This oddness is so obvious, and right in our faces—and something that composers and performers are considering, consciously or unconsciously, all the time—but it’s worth just reiterating. How odd it is that we’ve evolved this art form where one person writes instructions, which are simultaneously very specific and completely vague, in a weirdly-secretive coded language that some other person, separated by possibly thousands of miles and hundreds of years, needs to decode so they can follow these instructions to make some music. It is odd.

This oddness informs the relationship that we all have to notation. Performers are judged by, on the one hand, how faithfully and accurately they can follow the instructions and replicate the notes on the page, and, on the other hand, how far they can stray from the instructions to bring an interpretation which is expressive and personal.

Composers must choose whether to be bound by the relatively limited lexicon of notation and struggle to express increasingly complex ideas through a palette of inadequate instructions, or to opt out of using conventional notation entirely and be faced with a litany of quite different complications, albeit complications of their own devising. For composers, notation prevents so much, but it allows so much more. It can be amazingly, exactingly precise and yet there is so much that it is utterly, utterly useless at expressing. It is a relatively inflexible medium, forcing composers to fit their ideas into its mould, even as that mould, the lexicon of notation, is constantly refreshed and extended.

Notation has played a defining role—perhaps the defining role–in shaping the narrative of western music history and giving us our idea of what a composer is. Music that was notated had the benefit of being passed down over hundreds of years with the attribution of singular authorship firmly attached. Music which was not written down may have fortuitously survived the passage of time through oral traditions, but authorship of such music is perceived as collective, untraceable to a single, authoritative composer.

Since only music which was written down could be attributed to a composer, only people who wrote music down—or had their music written down by others—could be considered composers. Notation was, for hundreds of years, the defining element of what made you a composer. Being a composer was using notation.

play something similar to this.

When Caroline Shaw won the Pulitzer Prize for Music in 2013 for Partita, one of the narratives which the press eagerly picked up on was that she did not identify herself as a composer. “Not only is Caroline Shaw the youngest winner of a Pulitzer Prize for music, she doesn’t even call herself a composer,” reads the subheading to Zachary Woolfe’s New York Times profile.

This reluctance to self-identify as a composer stemmed from a feeling that the generally held notion of what a composer does was not reflective of her own practice.
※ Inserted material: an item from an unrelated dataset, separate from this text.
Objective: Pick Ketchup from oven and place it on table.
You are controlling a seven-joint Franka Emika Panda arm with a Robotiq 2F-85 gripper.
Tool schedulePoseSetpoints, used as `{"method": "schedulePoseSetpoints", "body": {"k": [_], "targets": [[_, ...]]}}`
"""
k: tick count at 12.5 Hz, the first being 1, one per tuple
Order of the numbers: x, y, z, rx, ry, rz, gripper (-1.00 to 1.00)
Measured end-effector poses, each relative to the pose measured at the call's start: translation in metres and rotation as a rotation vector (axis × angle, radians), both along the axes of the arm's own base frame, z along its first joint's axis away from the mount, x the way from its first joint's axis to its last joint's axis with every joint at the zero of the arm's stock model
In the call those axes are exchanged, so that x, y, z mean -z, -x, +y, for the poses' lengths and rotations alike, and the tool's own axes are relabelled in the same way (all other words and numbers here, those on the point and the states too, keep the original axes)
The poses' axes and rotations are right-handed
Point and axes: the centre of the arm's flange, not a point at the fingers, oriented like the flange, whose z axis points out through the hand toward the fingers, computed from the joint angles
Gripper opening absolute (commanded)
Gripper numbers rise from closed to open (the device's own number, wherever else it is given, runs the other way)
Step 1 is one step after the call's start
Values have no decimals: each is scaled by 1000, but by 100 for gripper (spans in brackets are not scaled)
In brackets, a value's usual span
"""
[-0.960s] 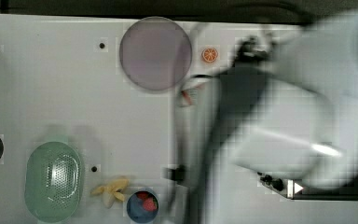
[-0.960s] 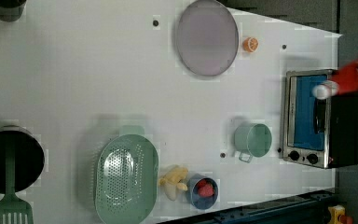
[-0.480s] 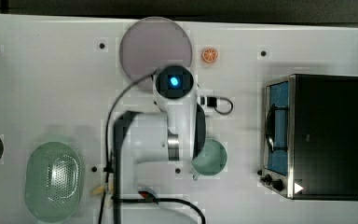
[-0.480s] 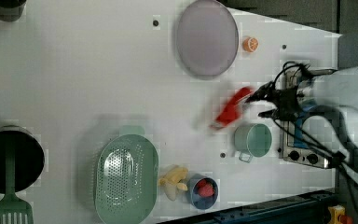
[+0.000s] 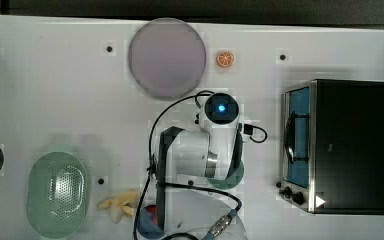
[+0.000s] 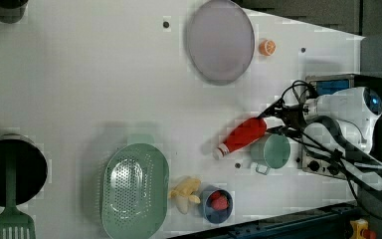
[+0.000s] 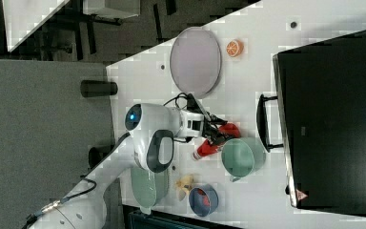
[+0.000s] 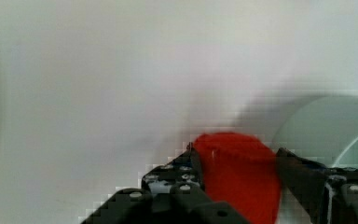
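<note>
The ketchup [image 6: 243,135] is a red bottle slanting over the table [image 6: 79,74], white cap [image 6: 220,152] lowest and close to the surface. My gripper [image 6: 274,123] is shut on its base end. In the wrist view the red ketchup [image 8: 237,172] sits between both fingers [image 8: 196,164]. In the right view the ketchup [image 7: 213,142] hangs beside the green cup [image 7: 240,157], under my gripper [image 7: 215,132]. The oven [image 5: 340,145] stands at the top view's right, its glass door [image 5: 300,135] shut. My arm [image 5: 220,110] covers the bottle in the top view.
A grey-lilac plate [image 5: 167,57] and an orange slice [image 5: 225,59] lie toward the top view's top. A green colander [image 6: 134,191], a banana [image 6: 185,191] and a blue bowl of strawberries [image 6: 217,204] sit toward the left view's bottom. Black pot [image 6: 10,169] at the left view's left.
The ketchup has travelled from over the oven to the table beside the green cup, sinking cap-first. My arm swung with it, still gripping the bottle.
</note>
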Motion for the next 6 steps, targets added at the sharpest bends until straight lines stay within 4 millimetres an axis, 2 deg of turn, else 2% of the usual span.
{"method": "schedulePoseSetpoints", "body": {"k": [2, 3, 6], "targets": [[0, -13, 11, -35, 3, -76, 100], [2, -24, 23, -57, 0, -111, 100], [-12, -27, 46, -88, -5, -125, 100]]}}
She is a violinist, a singer, and, yes, a composer too, but she felt that “musician” was a better, truer, less exclusive descriptor. In addition to this mismatch of taxonomy, Shaw also eschews many of the characteristics that we historically associate with composers, characteristics inherently linked to the interconnected history of composition and notation.

Roomful of Teeth performs Caroline Shaw’s Partita:

She dislikes the specificity of notation and is constantly looking for ways to subvert its exactitude. In some cases, she achieves this by simply instructing the performers to not adhere too closely to the notation: “What’s written is just a guideline – not exact” (Gustave Le Gray, mm. 79); “This is an approximate rhythm. Play something similar to this. If you find the ends of the bars need to be stretched or compressed, that’s completely fine. The exact rhythm is not important” (Lo, Movement II, mm. 32).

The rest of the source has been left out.